- WHAT YOU NEED TO DO
When you write out the listing, keep every character and omit the pictures.

________________________________________

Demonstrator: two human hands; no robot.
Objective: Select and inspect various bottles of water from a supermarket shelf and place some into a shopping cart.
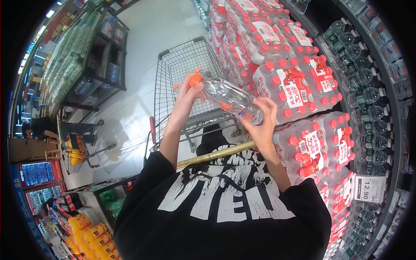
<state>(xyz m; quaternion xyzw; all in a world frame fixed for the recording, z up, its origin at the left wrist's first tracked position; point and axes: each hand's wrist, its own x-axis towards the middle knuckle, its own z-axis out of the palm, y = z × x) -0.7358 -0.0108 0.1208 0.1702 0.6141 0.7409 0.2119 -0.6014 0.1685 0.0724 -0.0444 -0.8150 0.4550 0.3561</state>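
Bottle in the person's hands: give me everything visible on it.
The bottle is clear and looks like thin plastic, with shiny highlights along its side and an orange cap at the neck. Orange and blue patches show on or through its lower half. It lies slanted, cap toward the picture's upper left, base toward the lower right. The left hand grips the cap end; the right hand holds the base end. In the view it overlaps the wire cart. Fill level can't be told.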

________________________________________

- RESPONSE FOR THIS EXERCISE
Demonstrator: two human hands; no robot.
Objective: Select and inspect various bottles of water from a supermarket shelf and place some into a shopping cart.
<state>(xyz m; quaternion xyzw; all in a world frame fixed for the recording, z up, its origin at the left wrist's first tracked position; point and axes: each hand's wrist, its own x-axis towards the middle knuckle, its own z-axis out of the palm, y = z × x) -0.7358 -0.0108 0.1208 0.1702 0.6141 0.7409 0.2119 -0.6014 0.1685 0.0724 -0.0444 -0.8150 0.4550 0.3561</state>
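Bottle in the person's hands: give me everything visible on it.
The bottle is clear and looks like thin plastic, with shiny highlights along its side and an orange cap at the neck. Orange and blue patches show on or through its lower half. It lies slanted, cap toward the picture's upper left, base toward the lower right. The left hand grips the cap end; the right hand holds the base end. In the view it overlaps the wire cart. Fill level can't be told.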

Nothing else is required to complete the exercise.